Family, friends and former fellow seminarians who were with him along that journey and the years that followed — as a priest in Georgia and Florida — attended his mid-December ordination as bishop at St. Columban Church in Garden Grove, California. The event included news coverage by media from Vietnam, The Orange County Register reported.

“You will minister to many people who have all kinds of hands dealt to them, some joyful, others not,” Bishop Vann told him during the ordination ceremony, according to news reports.

Some of those he will serve arrived in the U.S. as he did, as refugees from Vietnam but also as migrants with a variety of immigration journeys and include Catholics from Latin America, the Philippines, as well as Korea and their U.S.-born descendants. Of the multicultural Diocese of Orange’s 1.3 million estimated members, some 70,000 to 100,000 include Vietnamese American Catholics and may well be the largest such congregation in the U.S.

Bishop Nguyen’s appointment comes at a time when anti-immigrant and anti-refugee sentiment in the U.S. seems to be on the upswing and as President Donald Trump’s administration seeks to limit the entrance of various migrant and refugee groups and expedite the deportations of many who are in the country without legal documentation.

Bishop Nguyen, who was in refugee camps in the Philippines for 10 months before arriving in the U.S., said politicians should “put listening to the story of a human being into their decision-making,” in an interview with the International Catholic Migration Commission.

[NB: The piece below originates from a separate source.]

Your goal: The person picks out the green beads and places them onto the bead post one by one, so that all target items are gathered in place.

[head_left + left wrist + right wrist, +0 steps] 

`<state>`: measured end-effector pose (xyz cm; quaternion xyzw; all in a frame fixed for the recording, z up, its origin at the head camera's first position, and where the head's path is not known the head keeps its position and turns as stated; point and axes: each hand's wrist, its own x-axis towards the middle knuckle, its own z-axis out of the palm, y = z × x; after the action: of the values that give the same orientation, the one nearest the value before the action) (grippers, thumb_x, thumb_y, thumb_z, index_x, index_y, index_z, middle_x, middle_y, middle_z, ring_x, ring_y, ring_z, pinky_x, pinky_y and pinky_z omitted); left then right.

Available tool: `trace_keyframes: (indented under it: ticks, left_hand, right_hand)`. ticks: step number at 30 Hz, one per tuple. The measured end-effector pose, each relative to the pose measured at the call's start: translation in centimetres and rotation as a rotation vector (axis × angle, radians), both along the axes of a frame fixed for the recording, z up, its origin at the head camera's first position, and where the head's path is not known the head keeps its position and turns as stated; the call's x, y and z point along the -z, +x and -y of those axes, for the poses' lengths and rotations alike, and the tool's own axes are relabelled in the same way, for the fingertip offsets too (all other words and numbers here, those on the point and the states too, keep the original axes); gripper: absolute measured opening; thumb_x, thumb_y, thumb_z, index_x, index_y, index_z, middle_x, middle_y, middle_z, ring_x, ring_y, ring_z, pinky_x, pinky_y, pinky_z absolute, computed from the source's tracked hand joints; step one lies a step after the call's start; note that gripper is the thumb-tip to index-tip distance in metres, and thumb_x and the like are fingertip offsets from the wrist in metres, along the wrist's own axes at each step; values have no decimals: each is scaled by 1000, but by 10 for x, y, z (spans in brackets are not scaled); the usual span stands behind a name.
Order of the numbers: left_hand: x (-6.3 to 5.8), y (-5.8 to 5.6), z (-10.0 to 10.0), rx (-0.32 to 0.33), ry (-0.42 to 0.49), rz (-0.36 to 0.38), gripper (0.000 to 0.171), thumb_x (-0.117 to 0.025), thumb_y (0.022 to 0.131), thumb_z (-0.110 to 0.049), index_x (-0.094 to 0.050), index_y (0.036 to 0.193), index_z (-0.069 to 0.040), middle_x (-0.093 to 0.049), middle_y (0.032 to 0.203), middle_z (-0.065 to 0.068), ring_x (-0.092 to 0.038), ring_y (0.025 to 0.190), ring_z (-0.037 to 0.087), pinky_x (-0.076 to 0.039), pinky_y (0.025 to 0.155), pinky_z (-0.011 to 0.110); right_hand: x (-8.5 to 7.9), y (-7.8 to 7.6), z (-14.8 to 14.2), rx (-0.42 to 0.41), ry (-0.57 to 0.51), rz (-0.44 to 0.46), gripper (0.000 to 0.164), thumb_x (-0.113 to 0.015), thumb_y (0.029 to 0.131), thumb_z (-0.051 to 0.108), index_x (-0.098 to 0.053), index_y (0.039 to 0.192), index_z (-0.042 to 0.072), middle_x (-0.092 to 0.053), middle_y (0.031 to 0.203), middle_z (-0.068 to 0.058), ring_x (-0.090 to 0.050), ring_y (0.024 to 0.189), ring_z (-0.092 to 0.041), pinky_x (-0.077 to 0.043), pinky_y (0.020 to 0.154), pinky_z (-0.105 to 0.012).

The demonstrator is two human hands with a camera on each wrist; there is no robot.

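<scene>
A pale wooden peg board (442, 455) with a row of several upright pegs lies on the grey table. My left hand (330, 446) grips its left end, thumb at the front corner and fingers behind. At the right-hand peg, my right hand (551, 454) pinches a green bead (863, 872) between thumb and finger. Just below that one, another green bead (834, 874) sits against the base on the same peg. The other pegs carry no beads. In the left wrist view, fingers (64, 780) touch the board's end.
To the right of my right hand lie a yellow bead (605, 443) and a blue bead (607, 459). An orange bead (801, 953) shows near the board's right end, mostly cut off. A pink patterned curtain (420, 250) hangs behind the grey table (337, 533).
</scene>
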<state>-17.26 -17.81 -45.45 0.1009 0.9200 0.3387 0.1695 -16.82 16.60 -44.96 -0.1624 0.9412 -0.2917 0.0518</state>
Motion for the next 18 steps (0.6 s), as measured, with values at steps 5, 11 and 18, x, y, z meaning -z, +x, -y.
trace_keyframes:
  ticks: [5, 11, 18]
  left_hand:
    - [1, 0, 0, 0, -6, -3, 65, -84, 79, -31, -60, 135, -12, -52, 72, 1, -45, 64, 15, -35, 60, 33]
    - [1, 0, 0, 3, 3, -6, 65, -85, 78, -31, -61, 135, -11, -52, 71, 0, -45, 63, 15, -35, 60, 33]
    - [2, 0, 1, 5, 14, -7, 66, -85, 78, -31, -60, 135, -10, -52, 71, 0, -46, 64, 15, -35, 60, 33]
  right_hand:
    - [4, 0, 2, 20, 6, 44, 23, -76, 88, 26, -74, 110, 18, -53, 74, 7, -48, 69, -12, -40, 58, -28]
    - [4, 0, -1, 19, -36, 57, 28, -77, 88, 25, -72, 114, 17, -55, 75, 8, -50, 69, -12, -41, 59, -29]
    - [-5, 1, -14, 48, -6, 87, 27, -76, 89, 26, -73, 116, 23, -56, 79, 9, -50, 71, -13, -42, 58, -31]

In the interview, he encouraged others to “listen to refugees’ stories with open hearts and open minds,” to consider what they go through while learning another language and trying to adapt to a new culture.

“Refugees’ lives are filled with a lot of courage and heroic acts,” he said.

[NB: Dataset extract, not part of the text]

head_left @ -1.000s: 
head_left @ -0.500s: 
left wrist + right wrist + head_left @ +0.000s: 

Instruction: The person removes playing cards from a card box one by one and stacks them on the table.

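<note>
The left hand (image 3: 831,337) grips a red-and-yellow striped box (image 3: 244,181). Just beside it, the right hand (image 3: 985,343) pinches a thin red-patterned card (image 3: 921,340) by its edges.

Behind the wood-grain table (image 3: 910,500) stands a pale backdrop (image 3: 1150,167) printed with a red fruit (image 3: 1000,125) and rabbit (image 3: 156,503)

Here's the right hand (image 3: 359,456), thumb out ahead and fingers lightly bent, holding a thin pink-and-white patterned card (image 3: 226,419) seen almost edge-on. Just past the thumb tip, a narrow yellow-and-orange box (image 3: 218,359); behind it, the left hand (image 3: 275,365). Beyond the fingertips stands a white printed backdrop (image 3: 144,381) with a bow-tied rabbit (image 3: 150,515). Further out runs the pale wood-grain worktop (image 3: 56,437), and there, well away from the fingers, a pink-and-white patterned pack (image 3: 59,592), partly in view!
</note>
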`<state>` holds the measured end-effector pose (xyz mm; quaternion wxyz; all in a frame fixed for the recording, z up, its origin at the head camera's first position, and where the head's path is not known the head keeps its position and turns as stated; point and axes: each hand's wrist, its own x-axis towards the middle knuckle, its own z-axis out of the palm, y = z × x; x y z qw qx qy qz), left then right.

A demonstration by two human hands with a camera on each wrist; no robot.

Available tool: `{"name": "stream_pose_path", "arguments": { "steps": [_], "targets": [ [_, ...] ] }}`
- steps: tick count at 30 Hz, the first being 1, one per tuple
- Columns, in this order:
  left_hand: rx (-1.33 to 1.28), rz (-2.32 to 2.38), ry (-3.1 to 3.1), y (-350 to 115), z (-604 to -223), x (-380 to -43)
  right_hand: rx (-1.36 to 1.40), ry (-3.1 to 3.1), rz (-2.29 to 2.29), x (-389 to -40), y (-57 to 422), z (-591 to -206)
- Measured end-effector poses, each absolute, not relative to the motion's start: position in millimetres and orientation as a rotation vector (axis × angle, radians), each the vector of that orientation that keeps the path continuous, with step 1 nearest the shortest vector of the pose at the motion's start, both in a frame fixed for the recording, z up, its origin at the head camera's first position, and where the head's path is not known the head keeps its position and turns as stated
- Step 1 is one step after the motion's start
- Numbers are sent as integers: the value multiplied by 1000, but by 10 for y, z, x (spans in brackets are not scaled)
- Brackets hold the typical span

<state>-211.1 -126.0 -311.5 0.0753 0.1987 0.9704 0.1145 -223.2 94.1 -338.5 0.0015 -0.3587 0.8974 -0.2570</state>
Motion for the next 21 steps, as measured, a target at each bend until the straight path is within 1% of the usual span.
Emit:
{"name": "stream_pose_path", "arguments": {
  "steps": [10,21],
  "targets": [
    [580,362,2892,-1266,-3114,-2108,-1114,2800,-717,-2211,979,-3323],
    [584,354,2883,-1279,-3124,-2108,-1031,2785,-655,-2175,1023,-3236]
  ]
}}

He also encouraged policies to “help refugees and migrants to have the opportunity to live as human beings, as was the case for me.”

Bishop Nguyen also begins his time of service when the diocese has embarked on a journey to build a shrine to Our Lady of La Vang, believed to have appeared in La Vang, Vietnam, in 1798 to console persecuted Vietnamese Catholics. The proposed $25 million shrine is said to have been a dream and longing of Bishop Luong.